MATERIAL SHOWN
^^^^^^^^
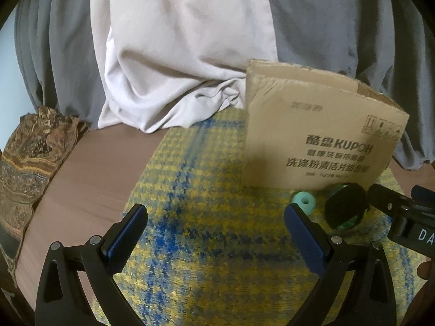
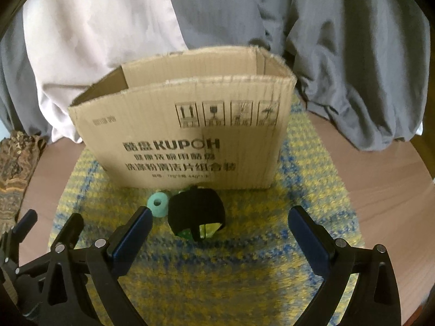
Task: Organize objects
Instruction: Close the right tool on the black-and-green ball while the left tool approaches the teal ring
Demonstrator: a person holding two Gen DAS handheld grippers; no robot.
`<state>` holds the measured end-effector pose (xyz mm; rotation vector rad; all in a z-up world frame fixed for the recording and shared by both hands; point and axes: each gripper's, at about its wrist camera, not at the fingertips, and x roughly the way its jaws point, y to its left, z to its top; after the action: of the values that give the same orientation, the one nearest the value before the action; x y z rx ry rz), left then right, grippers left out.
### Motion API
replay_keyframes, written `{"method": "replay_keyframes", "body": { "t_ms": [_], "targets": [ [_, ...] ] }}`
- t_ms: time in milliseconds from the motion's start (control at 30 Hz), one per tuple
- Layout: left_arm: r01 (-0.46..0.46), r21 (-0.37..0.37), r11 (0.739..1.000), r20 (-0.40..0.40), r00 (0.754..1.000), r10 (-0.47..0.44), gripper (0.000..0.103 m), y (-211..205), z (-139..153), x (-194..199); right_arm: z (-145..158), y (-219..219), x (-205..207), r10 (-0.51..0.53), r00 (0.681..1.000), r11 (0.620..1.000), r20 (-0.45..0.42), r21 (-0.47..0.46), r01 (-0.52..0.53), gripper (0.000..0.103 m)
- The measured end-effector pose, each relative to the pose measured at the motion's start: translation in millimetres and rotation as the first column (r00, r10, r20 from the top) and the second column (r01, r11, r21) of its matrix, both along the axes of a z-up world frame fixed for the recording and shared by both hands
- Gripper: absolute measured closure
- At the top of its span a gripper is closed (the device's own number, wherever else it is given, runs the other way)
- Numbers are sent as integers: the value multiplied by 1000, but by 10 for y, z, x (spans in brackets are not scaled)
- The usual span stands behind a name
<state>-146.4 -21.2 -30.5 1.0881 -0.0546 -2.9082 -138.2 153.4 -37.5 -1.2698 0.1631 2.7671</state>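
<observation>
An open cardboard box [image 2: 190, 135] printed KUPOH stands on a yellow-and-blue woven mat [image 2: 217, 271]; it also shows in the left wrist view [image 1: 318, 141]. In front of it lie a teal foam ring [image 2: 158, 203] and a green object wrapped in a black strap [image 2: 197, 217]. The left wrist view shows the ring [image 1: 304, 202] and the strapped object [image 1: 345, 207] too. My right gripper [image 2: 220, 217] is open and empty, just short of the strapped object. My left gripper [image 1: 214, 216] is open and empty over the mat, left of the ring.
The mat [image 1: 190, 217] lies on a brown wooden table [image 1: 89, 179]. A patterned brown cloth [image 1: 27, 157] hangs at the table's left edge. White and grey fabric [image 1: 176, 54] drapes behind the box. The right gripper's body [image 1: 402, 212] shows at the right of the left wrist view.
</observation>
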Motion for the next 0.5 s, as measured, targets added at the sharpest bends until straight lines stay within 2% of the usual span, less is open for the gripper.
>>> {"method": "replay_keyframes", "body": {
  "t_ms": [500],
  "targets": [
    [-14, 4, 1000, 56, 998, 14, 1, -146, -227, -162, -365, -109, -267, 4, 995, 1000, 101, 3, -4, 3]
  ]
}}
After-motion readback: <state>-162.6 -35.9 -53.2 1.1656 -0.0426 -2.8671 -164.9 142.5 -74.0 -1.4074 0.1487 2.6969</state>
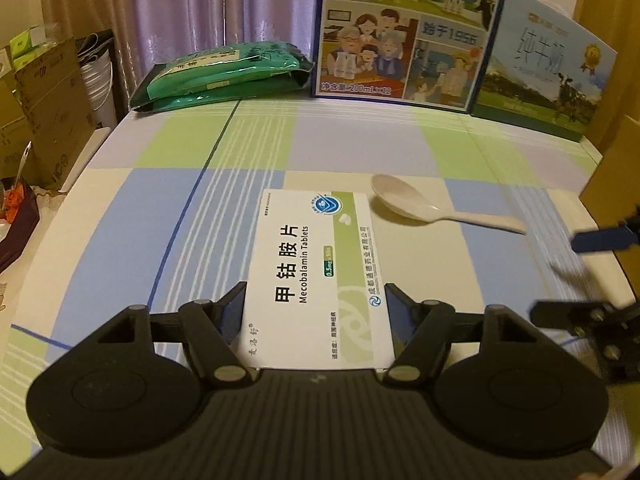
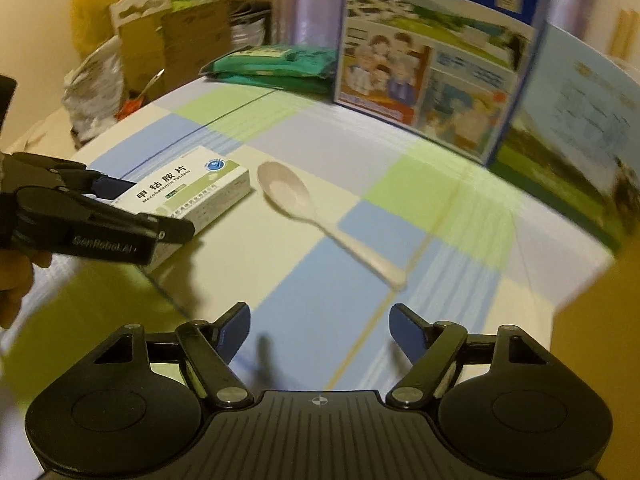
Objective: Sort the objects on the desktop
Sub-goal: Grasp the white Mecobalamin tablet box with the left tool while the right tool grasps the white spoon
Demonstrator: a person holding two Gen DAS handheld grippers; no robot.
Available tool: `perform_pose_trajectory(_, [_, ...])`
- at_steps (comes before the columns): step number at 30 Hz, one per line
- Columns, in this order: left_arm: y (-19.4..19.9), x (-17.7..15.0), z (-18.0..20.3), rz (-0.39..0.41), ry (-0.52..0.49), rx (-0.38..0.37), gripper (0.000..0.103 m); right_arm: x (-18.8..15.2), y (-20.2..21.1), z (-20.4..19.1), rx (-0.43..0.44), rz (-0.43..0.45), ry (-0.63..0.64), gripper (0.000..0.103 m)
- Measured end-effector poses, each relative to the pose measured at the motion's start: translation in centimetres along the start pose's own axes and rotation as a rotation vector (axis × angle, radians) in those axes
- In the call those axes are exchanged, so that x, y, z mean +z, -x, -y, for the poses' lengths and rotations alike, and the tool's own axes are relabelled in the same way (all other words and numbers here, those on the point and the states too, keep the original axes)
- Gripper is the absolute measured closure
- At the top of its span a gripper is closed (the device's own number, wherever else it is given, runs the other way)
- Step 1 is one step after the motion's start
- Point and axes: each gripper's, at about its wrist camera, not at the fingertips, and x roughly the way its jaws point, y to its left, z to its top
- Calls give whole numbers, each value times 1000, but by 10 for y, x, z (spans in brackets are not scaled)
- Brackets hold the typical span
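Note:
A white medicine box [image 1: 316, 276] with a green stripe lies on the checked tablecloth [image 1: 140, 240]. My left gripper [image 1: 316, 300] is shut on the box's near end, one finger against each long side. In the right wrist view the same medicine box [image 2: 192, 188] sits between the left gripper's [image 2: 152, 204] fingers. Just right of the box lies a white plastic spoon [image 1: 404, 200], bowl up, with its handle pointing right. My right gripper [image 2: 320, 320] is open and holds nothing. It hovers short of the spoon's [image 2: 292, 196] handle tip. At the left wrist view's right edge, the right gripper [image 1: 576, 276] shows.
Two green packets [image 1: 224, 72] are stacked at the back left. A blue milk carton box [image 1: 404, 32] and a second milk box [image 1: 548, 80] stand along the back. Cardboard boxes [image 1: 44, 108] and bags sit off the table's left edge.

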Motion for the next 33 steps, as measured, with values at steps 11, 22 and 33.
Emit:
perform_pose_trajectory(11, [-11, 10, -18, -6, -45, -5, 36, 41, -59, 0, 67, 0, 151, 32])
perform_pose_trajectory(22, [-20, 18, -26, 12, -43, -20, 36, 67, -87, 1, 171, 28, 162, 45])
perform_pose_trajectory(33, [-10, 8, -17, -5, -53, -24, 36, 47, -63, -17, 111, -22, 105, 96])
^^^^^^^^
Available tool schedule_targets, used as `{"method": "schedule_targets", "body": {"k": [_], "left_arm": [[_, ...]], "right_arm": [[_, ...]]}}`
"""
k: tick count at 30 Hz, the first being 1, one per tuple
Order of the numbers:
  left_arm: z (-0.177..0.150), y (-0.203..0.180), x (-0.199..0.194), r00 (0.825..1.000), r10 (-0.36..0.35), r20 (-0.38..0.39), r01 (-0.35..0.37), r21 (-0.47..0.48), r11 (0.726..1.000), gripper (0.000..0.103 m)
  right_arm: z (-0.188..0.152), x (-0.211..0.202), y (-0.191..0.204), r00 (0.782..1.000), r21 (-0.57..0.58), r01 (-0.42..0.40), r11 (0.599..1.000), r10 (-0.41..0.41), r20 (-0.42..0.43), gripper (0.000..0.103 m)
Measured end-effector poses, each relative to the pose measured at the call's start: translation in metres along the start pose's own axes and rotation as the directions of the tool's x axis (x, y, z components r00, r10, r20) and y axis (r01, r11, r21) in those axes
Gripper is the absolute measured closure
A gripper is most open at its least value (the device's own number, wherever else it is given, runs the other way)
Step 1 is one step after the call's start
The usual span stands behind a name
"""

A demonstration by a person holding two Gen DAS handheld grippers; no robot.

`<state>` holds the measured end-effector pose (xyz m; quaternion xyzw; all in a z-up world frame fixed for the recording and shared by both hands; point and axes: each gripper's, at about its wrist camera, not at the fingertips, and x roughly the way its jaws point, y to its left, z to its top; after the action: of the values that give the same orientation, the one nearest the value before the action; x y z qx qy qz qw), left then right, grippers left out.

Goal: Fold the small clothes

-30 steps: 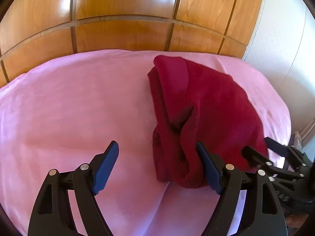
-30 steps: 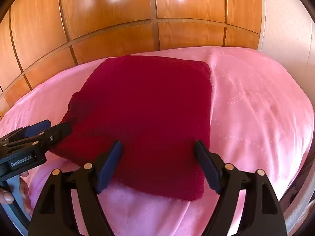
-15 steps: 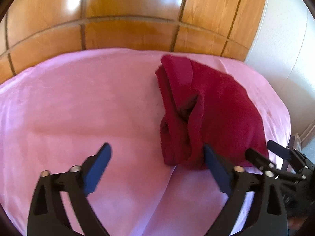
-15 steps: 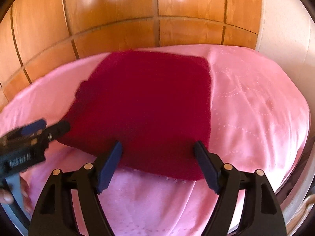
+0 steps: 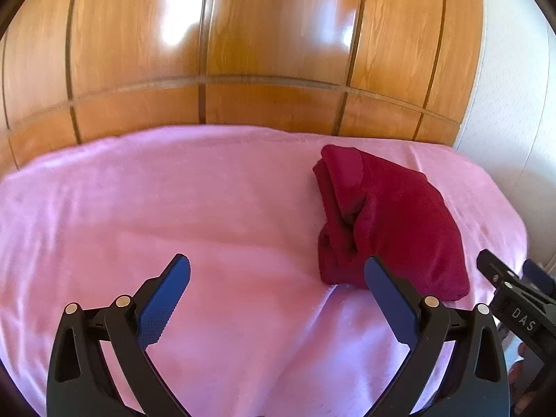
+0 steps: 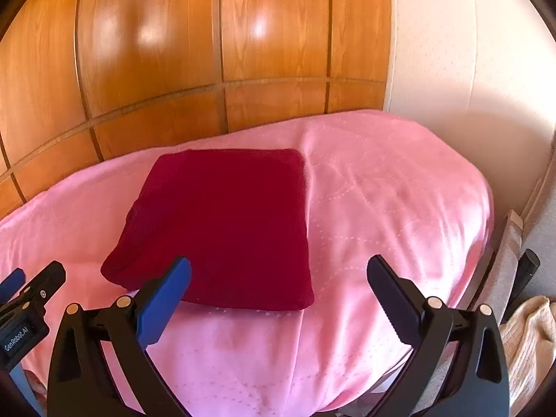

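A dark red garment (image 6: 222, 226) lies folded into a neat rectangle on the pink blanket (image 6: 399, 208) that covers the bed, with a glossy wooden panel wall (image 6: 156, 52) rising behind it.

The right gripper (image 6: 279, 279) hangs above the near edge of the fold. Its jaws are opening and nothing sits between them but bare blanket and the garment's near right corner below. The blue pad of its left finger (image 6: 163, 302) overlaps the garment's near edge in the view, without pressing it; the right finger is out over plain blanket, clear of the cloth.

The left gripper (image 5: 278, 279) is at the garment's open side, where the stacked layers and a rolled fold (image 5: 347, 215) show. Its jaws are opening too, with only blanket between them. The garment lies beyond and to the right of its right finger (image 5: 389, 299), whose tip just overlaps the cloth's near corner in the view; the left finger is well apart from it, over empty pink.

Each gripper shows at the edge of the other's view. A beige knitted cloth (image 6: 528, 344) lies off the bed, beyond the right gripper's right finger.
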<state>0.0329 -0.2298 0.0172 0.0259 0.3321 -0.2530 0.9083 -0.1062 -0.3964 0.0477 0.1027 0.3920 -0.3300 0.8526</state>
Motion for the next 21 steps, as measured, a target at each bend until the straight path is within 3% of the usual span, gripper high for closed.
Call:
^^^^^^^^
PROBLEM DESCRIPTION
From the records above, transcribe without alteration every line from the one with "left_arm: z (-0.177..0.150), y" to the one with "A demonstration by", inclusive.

TASK ANSWER
  left_arm: z (-0.177..0.150), y (-0.203..0.180), x (-0.199..0.194), r00 (0.825..1.000), r10 (-0.36..0.35), r20 (-0.38..0.39), r01 (-0.35..0.37), r21 (-0.47..0.48), r11 (0.726..1.000), gripper (0.000..0.103 m)
  right_arm: z (-0.188..0.152), x (-0.211..0.202), y (-0.191..0.204), r00 (0.782..1.000), r21 (-0.57..0.58), r01 (-0.42..0.40), r11 (0.599..1.000), r10 (-0.41..0.41), r20 (-0.42..0.43), gripper (0.000..0.103 m)
Measured end-effector poses, each relative to the pose measured at the call's start: translation in metres along the start pose's own axes and rotation as the directions of the tool's x axis (x, y, z components r00, r10, r20) and y axis (r01, r11, r21) in those axes
Gripper is the absolute measured closure
A gripper is most open at its least value (the device's own number, wherever else it is given, runs the other way)
Step 1 is one step after the call's start
The usual span stands behind a name
"""

A demonstration by a person holding two Gen DAS handheld grippers; no robot.

Work on this exercise has been completed.